According to the Economist (2010), the world is experiencing a rising cost for extracting energy because the energy needed to extract energy is rising, i.e. this is the concept of a falling Energy Return on Energy Investment (EROI). See Cleveland et. al. (1984), Hall et. al. (1986) and Hall (2008). What is more the Economist finally says what so many others, like Hamilton (1983), have been saying for years, that energy costs are affecting the economy. A decreasing EROI is in turn a general way to explain peak oil as it implies you can no longer find high EROI energy, e.g. conventional oil in large reservoirs but are instead finding low EROI oil, such as oil in small reservoirs. The decreasing EROI also implies another problem for the economy because the substitution away from high EROI oil is increasingly inelastic (Reynolds 1999c) and creates a loss of the Entropy Subsidy (Reynolds 1998). In other words, peak oil will cause economic decline. However, if peak oil is affecting the world, than why would it not have affected the Soviet Union too? Clearly it did.

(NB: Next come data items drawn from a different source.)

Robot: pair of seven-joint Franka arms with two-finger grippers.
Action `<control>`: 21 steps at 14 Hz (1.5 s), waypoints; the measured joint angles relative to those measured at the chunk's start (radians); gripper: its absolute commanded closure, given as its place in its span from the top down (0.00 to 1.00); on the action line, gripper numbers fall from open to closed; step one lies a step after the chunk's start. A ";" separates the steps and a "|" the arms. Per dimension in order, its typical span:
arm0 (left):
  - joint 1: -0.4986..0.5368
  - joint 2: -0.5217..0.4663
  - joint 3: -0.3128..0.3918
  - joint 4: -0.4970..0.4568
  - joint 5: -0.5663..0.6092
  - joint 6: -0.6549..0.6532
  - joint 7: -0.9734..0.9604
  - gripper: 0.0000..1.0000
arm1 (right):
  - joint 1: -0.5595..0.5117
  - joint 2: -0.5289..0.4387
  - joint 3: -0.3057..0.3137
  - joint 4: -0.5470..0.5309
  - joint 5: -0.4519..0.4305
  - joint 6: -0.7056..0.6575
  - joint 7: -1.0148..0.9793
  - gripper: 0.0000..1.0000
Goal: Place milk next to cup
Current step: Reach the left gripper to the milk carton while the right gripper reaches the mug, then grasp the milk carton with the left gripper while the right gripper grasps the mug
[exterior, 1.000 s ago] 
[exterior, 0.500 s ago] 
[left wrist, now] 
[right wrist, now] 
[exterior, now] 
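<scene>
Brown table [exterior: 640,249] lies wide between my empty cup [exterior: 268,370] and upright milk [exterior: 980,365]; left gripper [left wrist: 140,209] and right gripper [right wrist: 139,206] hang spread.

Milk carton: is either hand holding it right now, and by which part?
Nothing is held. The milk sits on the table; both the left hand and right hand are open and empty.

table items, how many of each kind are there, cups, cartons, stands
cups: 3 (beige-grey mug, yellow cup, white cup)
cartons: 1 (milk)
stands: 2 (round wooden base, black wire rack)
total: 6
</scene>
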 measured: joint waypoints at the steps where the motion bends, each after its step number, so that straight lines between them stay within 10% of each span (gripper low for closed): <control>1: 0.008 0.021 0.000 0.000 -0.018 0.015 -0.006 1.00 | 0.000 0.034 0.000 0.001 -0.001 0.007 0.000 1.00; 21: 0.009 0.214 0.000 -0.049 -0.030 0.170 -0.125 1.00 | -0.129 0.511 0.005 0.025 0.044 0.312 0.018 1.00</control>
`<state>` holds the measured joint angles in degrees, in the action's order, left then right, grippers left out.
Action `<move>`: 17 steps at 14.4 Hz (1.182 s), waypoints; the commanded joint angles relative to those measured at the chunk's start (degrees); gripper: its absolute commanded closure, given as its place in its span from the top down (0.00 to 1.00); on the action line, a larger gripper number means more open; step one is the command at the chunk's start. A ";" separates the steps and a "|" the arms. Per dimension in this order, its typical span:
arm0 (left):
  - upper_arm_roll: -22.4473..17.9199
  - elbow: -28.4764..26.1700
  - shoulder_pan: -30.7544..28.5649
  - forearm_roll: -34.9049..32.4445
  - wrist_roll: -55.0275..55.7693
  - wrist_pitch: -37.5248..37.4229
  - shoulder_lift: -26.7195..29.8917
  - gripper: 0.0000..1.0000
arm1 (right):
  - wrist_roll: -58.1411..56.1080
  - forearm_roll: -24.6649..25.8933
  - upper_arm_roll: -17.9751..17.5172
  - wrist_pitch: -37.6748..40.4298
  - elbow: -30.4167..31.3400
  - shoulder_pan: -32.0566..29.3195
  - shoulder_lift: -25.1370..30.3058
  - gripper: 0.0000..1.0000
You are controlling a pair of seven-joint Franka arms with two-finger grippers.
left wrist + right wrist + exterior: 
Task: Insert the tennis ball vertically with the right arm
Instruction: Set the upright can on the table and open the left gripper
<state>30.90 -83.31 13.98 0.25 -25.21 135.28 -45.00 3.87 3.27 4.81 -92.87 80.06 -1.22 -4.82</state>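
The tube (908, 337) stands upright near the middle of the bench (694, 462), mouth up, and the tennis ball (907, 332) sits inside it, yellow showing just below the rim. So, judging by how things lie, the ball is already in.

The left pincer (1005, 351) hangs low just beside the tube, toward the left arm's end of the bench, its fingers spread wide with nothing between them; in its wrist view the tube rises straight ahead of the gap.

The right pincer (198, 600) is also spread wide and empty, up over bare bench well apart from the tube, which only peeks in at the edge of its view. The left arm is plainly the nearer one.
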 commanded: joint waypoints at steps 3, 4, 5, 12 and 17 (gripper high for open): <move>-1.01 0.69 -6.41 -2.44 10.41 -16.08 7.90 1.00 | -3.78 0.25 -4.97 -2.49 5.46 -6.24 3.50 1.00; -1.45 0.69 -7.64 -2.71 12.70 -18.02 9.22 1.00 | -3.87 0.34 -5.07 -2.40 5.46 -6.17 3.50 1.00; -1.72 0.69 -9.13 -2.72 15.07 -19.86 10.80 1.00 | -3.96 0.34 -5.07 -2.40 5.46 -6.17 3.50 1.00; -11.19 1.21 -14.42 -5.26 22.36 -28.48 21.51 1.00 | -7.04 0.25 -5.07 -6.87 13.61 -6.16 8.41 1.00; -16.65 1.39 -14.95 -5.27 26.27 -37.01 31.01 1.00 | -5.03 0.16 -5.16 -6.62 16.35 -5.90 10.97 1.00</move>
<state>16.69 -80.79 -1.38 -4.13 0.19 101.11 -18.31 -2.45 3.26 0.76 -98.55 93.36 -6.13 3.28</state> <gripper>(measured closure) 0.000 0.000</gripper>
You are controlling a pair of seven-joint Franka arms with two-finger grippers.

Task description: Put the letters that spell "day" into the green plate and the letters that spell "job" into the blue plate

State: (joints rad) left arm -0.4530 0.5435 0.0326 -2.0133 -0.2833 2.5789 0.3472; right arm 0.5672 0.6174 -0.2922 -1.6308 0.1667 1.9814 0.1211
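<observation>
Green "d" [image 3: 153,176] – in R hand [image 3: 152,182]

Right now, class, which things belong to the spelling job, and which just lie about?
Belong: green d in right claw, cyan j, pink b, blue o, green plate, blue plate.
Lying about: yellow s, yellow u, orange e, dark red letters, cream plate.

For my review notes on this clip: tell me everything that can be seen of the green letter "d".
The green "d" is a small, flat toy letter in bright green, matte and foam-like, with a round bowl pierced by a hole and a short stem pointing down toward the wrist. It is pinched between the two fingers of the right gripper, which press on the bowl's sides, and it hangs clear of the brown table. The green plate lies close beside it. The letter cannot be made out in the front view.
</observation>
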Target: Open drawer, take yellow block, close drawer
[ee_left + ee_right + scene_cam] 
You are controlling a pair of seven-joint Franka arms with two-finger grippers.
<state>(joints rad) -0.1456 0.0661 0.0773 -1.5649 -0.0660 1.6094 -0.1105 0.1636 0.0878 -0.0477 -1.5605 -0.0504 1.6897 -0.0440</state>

No one has studied closely the Soviet Union’s EROI to see, like our current world economies, if EROI was declining within the Soviet system and therefore affecting the Soviet economy. Nevertheless, one way to analyze the fall of the Soviet Union is to simply analyze its conventional oil use, which has been studied, see Reynolds and Kolodziej (2007 and 2008) and Reynolds (2009, 2001, and 1999a)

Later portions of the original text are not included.